Class Forms

INSIDE THE RESTORATION SUPPORT GROUP

CLASS FORMS AND HANDOUTS

There are three forms that are essential tools you need for your group. Tools for privacy, confidentiality and liability. This is no small matter.

Being a leader brings with it a new level of responsibility in protecting both you, your center and your client. To learn more about privacy policies, let me invite you to view one of the reports from www.Monday-Minute.com where my research reported about new privacy laws and issues facing nonprofits and online sites.

It is critical that you place a “privacy policy” on your website and it should also be handed out to every recovery client.

Here’s a great way to generate your “privacy policy:”

privacygenerator
Just click here to see www.freeprivacypolicy.com

This section covers tools like the confidentiality agreement, liability release, and the CLASS CARE PLAN.

Certainly, you should have your own center’s Board or Attorney prepare the actual form for your center. Our downloads are just a sample. It is important to have all three forms available. You may want to print the confidentiality and liability release with a privacy guarantee statement on the front and back of one page.

A. CONFIDENTIALITY AGREEMENT

Confidentiality agreements is an essential tool every support group needs. Whether it is for your personal protection, the protection of your center’s board of directors or if it is to protect the client you are serving, confidentiality agreements are important.

First, Download the sample Confidentiality Agreement.

Use this as a model to write your own agreement specific and unique to your group.

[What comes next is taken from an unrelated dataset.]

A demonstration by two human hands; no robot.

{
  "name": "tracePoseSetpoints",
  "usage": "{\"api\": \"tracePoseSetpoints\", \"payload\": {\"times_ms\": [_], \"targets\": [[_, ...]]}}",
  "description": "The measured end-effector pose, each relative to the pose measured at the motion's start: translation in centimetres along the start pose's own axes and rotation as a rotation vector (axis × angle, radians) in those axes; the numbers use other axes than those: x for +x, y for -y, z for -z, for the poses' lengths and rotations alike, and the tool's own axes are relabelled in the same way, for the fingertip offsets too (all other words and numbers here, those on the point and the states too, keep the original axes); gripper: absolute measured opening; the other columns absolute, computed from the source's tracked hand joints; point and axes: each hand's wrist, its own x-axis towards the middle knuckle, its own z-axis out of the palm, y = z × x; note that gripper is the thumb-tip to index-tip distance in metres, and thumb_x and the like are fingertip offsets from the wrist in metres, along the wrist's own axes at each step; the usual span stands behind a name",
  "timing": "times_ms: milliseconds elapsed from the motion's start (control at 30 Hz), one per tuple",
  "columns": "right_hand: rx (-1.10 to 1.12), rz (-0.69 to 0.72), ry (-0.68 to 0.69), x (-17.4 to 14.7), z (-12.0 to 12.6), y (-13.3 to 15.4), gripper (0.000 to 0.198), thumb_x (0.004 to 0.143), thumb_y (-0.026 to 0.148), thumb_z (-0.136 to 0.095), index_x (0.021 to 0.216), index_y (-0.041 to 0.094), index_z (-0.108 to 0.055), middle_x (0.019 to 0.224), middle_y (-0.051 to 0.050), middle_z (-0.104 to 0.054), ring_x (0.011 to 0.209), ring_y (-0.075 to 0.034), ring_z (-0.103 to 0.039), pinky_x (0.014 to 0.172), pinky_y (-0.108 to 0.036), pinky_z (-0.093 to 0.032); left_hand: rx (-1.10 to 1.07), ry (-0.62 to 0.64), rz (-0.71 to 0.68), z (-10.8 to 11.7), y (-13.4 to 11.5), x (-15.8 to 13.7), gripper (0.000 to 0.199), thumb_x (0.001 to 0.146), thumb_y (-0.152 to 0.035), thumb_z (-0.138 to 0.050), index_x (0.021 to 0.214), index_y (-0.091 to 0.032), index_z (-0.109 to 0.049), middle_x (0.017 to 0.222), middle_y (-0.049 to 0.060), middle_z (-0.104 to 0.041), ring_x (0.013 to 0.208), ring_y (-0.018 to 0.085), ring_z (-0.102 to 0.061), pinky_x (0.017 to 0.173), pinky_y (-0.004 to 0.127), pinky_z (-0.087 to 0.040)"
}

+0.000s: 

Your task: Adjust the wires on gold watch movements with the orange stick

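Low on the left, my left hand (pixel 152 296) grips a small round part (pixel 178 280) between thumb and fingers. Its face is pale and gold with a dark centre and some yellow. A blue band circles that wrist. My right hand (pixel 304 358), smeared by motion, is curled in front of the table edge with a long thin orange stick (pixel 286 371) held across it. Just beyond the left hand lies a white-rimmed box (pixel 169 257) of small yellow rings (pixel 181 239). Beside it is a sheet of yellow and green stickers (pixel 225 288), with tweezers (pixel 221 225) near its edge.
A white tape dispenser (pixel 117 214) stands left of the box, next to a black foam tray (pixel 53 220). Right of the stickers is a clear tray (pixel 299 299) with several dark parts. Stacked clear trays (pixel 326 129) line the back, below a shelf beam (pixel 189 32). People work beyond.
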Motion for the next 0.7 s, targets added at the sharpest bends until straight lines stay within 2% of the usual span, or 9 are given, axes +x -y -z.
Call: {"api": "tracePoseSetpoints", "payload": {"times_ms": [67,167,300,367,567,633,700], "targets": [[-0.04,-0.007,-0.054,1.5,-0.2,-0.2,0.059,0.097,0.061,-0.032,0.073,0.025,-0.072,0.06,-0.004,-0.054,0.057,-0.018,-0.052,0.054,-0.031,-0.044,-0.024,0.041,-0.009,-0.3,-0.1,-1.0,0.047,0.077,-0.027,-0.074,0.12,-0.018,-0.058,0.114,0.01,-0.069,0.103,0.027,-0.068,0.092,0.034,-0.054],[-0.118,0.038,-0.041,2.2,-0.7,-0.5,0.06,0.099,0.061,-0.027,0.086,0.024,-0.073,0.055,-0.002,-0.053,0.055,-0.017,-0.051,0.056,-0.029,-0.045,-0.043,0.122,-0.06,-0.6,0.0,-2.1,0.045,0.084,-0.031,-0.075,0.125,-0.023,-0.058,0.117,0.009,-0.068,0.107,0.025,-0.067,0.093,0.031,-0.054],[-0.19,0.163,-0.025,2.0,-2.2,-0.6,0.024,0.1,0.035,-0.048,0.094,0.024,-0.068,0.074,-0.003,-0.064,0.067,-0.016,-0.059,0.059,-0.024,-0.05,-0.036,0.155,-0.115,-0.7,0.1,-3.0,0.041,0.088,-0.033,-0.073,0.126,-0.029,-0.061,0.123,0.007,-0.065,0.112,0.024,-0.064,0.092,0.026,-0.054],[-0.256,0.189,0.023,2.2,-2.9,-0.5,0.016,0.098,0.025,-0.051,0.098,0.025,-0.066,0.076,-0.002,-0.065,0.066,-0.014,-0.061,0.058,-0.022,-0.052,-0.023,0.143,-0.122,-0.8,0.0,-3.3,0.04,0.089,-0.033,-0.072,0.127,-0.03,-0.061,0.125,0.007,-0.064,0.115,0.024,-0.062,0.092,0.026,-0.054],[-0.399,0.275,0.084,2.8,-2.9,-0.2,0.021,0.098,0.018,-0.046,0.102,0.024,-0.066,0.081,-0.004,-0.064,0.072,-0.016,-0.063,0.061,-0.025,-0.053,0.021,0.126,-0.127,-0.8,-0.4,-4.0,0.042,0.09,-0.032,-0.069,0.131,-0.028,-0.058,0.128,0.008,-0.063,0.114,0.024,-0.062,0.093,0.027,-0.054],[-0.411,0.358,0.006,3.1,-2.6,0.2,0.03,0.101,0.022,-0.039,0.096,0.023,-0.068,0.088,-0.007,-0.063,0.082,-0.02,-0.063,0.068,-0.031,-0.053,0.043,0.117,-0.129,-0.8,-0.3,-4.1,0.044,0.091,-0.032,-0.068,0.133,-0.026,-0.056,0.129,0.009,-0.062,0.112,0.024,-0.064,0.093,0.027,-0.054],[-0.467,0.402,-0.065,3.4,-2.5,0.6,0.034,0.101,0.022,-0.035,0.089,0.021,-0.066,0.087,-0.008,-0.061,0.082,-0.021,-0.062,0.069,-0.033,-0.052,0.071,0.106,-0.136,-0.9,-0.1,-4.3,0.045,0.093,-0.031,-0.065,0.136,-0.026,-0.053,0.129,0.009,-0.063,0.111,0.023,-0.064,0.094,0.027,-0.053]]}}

The purpose of the Confidentiality Agreement is to reduce the possibility of future lawsuits from participants. We know that the persons we serve are likely to strike back at us even though we are trying to help them. This agreement establishes a waiver of liability at the beginning of the class. This is one of the first items you should hand out in a live class setting.

In common law jurisdictions, the duty of confidentiality obliges a solicitor to respect the confidentiality of his or her client’s affairs. Information that a solicitor obtains about his or her clients’ affairs may be confidential, and must not be used for the benefit of persons not authorized by the client. Confidentiality is a prerequisite for legal professional privilege to hold.

Ideas for using a confidentiality form:

1. Keep it to one page.
2. Address the content specific to your unique approach to recovery.
3. Be sure to advise your client of what is expected of her and what to expect.

The Confidentiality Form will…

1. Protect your clients privacy
2. Protect you and your center’s personnel
3. Demonstrate to your client that you are professional
4. Provide a formal documentation of your agreement between yourself and your client.
Mutual contracts are used to involve both parties.

Because you are involved in behavioral coaching and encouragement in a restoration session and because this process involves a person’s openly sharing personal, private data with others and with you the leader, that feedback and exposure to private, personal data creates the need for a mutual agreement of confidentiality.

Assignment: Grab the Sample Confidentiality agreement from our DOWNLOADS and print it for your own use. Create your own agreement on your center’s letterhead. Make sure that before any session is started, that you pass out the confidentiality agreement for each individual to sign. Keep these in a safe place, like a support group folder.

It is common to hear a statement in recovery: “What is said here stays here!”

Your role in leading a group must exhibit a focused protection of her privacy at all costs.

B. LIABILITY RELEASE

Assumption of Risk and Release by Recovery Participant is a faced by every recovery support group. We know that the other side openly claims that we ‘harm’ women by inflicting judgemental guilt upon them for having had the abortion. We also know that ‘plants’ are being sent to centers to purposely catch them in the act. Thus, the liability risk is far to great in today’s litigious culture to not pay attention to the importance of a signed liability release before an individual starts participating in a support group.

Main things you can expect a Liability Release to provide your outreach:

Safety from the risk of potential law suits against your ministry
A legal document if signed by someone over the age of 18 in most states
Demonstrates your clients willingness to allow you to serve her.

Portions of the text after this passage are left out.